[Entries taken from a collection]

####

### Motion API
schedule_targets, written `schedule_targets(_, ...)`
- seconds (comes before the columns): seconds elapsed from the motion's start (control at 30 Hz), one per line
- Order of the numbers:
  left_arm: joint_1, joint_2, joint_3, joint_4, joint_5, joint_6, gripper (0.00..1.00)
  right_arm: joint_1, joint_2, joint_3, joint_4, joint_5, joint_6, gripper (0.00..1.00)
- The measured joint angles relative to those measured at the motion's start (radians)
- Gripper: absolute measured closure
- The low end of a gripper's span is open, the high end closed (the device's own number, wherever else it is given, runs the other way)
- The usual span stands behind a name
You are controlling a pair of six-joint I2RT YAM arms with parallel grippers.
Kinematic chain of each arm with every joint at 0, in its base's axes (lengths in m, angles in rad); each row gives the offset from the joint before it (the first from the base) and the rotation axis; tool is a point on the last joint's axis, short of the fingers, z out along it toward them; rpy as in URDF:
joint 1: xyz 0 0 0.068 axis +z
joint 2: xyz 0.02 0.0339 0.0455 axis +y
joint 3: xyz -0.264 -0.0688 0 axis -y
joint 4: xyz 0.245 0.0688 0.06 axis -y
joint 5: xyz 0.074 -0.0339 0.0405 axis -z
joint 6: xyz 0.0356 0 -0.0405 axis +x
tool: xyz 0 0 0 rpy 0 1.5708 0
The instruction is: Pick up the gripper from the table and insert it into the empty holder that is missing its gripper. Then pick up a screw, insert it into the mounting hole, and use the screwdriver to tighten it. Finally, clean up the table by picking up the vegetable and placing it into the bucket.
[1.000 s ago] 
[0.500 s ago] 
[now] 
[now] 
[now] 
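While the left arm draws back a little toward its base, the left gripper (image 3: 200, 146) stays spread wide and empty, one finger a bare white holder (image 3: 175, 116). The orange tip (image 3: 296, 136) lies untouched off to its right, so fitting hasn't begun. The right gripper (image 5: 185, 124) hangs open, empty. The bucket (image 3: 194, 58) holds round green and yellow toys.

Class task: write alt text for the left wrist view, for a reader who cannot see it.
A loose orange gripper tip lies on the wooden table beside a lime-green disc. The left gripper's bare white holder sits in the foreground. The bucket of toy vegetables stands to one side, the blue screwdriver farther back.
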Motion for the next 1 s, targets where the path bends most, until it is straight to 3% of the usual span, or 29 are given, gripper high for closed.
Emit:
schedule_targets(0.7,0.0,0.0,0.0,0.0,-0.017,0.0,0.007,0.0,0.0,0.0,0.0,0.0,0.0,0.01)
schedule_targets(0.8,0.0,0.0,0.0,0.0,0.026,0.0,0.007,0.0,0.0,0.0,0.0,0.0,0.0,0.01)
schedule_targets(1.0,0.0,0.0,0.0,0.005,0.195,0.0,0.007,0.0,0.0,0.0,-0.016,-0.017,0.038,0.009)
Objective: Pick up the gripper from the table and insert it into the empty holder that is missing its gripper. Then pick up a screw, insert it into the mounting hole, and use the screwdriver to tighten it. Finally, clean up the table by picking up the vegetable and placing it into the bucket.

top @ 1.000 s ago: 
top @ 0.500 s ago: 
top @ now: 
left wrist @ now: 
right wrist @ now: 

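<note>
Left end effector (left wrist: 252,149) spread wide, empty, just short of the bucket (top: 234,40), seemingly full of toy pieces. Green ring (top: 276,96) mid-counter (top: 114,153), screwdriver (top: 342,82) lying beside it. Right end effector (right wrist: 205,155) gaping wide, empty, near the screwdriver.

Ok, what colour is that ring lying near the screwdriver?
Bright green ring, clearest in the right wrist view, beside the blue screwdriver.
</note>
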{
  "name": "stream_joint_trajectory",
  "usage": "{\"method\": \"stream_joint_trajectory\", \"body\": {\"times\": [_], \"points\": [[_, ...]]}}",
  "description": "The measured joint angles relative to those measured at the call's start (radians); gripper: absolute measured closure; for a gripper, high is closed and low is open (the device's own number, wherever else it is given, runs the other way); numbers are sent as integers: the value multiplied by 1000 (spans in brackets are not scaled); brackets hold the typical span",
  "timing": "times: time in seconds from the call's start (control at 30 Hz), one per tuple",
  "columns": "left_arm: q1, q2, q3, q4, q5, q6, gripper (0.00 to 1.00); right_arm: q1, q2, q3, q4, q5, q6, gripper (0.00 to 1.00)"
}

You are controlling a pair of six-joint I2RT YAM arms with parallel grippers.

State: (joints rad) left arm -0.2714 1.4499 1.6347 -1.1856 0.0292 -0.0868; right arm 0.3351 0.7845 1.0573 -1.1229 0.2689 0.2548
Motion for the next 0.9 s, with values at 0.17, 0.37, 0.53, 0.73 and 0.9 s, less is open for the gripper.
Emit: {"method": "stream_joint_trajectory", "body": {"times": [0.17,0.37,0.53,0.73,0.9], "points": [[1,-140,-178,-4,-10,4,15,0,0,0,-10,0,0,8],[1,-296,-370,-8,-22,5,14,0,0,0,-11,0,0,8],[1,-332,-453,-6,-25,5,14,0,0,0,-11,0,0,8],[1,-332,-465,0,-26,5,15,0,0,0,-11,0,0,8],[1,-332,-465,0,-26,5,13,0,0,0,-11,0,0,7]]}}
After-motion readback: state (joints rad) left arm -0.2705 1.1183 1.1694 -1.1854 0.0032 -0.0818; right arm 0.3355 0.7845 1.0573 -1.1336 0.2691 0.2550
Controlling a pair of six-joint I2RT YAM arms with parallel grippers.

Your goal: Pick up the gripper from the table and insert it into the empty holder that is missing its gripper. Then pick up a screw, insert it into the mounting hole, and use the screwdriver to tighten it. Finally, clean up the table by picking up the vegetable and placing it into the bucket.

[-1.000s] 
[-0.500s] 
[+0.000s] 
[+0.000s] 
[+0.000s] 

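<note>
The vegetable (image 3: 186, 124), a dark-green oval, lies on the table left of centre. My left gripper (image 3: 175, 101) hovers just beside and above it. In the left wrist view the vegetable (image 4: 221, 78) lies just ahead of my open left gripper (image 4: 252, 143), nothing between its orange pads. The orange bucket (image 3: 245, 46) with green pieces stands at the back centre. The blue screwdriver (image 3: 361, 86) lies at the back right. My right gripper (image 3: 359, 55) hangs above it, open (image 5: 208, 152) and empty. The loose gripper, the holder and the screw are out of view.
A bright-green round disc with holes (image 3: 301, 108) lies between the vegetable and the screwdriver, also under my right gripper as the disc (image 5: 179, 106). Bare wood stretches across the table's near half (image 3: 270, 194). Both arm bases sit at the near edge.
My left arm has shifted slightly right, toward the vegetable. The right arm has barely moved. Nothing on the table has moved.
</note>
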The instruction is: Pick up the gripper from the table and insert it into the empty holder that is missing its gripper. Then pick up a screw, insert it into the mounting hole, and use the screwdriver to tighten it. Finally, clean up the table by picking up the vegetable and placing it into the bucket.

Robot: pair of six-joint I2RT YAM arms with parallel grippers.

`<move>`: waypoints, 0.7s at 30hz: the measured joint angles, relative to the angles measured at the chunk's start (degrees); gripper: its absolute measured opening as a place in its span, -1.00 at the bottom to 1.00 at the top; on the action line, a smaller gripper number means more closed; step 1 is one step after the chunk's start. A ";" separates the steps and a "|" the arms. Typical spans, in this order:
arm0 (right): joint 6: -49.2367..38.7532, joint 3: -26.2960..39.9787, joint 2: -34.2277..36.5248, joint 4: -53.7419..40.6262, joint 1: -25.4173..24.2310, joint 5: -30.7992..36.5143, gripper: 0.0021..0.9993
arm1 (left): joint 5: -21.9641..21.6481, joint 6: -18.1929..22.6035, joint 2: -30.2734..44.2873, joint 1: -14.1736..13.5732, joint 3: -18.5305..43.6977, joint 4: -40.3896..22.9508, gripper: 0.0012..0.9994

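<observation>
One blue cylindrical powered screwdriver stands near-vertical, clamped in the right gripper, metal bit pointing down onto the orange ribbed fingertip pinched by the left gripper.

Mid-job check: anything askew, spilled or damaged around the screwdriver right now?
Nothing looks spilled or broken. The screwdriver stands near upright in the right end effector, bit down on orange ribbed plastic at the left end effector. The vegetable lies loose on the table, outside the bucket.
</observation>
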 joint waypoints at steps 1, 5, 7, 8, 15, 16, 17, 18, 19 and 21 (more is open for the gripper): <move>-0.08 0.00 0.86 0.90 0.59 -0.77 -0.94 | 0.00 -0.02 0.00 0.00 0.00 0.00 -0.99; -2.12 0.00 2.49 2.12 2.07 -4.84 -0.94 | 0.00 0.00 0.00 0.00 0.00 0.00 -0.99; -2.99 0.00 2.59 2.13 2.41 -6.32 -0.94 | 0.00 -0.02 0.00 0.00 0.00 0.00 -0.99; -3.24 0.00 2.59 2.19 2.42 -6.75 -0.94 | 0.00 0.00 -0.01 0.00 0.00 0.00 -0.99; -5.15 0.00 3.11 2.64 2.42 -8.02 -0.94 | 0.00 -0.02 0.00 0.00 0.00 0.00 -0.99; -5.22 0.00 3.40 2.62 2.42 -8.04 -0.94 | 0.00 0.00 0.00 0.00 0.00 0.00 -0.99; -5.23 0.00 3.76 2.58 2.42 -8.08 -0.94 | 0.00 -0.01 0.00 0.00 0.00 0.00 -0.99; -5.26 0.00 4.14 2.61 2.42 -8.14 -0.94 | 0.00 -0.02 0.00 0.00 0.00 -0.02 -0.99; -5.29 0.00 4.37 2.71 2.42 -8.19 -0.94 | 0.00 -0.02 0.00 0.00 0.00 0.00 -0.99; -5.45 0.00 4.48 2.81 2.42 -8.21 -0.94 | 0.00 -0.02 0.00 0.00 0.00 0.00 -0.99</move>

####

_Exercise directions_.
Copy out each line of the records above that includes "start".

_Output of the exercise_.
- seconds (comes before the columns): seconds elapsed from the motion's start (control at 30 Hz), one per line
- The measured joint angles relative to those measured at the motion's start (radians)
  "description": "The measured joint angles relative to those measured at the call's start (radians); gripper: absolute measured closure; for a gripper, high is closed and low is open (the device's own number, wherever else it is given, runs the other way); numbers are sent as integers: the value multiplied by 1000 (spans in brackets are not scaled); brackets hold the typical span",
  "timing": "times: time in seconds from the call's start (control at 30 Hz), one per tuple",
`<move>`: waypoints, 0.7s at 30hz: the measured joint angles, relative to the angles measured at the chunk's start (degrees); gripper: its absolute measured opening as a place in its span, -1.00 at the bottom to 1.00 at the top; on the action line, a smaller gripper number means more closed; step 1 is one step after the chunk's start. A ";" separates the steps and a "|" the arms. Typical spans, in this order:

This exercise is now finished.